### Exercise instructions
Only some lines are wanted. Transcribe, exactly, the lines below from the line with "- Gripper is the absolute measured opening" up to and including the line with "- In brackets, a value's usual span".

=-=-=-=-=

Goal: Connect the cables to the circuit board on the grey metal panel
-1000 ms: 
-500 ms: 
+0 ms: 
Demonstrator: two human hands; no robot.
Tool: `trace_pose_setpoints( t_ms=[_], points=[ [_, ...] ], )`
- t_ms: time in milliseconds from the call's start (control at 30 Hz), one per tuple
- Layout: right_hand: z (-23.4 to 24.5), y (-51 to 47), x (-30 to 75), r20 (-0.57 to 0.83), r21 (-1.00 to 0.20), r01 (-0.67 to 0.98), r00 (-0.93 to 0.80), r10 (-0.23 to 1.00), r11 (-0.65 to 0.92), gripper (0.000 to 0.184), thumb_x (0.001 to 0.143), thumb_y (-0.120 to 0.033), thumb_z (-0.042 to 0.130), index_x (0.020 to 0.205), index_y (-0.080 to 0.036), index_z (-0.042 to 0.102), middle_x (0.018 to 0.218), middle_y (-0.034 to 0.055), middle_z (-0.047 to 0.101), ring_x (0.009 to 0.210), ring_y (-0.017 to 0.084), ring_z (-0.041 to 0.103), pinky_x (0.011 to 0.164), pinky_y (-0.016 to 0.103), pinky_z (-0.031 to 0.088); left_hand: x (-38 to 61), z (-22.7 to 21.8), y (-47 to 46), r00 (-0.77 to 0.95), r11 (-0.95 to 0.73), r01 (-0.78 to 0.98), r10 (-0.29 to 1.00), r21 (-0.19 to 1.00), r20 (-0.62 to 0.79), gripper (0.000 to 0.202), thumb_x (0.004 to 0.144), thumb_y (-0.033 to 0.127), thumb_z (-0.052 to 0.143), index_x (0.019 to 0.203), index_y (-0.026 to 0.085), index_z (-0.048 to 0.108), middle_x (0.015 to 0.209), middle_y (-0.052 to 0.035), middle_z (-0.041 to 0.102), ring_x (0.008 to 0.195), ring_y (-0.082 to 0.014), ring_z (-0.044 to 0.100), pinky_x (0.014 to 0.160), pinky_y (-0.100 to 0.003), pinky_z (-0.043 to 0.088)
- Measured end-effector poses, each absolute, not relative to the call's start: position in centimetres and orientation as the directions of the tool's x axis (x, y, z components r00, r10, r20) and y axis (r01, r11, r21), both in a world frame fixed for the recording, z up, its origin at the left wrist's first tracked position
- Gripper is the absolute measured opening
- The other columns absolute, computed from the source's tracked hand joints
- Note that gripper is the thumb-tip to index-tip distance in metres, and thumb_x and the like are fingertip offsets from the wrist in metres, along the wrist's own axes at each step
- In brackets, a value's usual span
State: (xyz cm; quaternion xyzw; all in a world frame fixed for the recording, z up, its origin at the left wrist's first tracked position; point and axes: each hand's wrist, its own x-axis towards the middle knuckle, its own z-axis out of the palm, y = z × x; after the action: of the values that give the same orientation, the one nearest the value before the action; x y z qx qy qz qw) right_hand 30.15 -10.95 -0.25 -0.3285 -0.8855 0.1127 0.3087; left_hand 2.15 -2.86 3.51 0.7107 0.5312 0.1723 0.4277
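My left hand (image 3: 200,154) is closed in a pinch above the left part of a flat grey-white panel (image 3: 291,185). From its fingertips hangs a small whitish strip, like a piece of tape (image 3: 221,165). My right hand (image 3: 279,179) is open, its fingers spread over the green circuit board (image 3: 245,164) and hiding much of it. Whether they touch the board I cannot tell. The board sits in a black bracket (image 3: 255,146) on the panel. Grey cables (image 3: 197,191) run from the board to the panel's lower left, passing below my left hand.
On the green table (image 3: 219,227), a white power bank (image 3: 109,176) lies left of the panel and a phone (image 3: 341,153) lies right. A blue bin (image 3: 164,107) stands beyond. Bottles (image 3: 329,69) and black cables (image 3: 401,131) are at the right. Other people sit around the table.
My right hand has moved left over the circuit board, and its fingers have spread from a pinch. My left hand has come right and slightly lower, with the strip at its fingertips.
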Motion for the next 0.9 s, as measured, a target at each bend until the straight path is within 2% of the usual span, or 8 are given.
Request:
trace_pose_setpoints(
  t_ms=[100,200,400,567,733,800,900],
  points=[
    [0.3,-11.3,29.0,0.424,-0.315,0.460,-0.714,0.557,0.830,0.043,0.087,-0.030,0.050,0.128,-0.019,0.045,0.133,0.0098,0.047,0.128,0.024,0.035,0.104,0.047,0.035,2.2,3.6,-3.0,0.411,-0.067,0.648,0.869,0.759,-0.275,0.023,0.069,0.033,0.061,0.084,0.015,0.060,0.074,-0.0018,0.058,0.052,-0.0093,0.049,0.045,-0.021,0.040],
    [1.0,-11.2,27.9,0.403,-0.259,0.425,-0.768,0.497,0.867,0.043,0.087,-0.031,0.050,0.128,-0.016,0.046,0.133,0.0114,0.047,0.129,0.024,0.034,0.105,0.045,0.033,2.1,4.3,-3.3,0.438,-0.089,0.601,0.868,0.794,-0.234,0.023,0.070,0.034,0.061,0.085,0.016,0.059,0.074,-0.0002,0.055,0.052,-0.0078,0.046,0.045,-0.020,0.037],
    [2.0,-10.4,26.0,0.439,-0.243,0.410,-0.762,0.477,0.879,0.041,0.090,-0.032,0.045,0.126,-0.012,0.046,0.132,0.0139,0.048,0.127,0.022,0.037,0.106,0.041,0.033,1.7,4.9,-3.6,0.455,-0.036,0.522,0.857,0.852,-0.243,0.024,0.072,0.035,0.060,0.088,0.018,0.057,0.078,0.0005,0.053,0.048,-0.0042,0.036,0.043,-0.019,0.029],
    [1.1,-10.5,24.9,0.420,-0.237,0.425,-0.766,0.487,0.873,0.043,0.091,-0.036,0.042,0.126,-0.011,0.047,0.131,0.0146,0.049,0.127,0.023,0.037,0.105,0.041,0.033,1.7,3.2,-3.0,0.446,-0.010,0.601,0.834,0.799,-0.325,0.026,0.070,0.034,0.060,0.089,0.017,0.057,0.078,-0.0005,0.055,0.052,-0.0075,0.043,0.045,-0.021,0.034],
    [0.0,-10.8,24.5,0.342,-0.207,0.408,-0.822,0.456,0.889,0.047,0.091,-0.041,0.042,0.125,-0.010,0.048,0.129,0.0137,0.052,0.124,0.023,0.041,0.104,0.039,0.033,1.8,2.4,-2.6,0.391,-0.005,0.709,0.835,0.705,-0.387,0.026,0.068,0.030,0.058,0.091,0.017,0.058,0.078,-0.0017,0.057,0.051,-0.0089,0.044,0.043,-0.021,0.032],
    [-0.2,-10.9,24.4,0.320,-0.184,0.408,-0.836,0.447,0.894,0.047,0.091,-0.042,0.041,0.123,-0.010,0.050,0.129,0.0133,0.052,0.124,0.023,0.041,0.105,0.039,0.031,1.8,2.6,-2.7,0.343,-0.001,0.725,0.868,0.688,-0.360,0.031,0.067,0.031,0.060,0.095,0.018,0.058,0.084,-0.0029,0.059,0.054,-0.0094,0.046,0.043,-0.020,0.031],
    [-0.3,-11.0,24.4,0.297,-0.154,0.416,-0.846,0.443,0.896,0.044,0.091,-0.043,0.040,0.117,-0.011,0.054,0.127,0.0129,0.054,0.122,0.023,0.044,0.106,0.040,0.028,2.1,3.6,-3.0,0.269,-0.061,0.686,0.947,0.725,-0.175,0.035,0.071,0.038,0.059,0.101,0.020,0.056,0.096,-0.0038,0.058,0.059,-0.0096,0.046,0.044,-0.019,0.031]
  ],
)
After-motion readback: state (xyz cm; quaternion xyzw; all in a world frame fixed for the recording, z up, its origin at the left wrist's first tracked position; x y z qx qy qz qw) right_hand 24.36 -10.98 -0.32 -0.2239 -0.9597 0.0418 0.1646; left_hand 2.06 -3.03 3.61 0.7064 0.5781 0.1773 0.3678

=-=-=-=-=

### Your solution
- Gripper is the absolute measured opening
- The other columns absolute, computed from the source's tracked hand joints
- Note that gripper is the thumb-tip to index-tip distance in metres, and thumb_x and the like are fingertip offsets from the wrist in metres, along the wrist's own axes at each step
- In brackets, a value's usual span

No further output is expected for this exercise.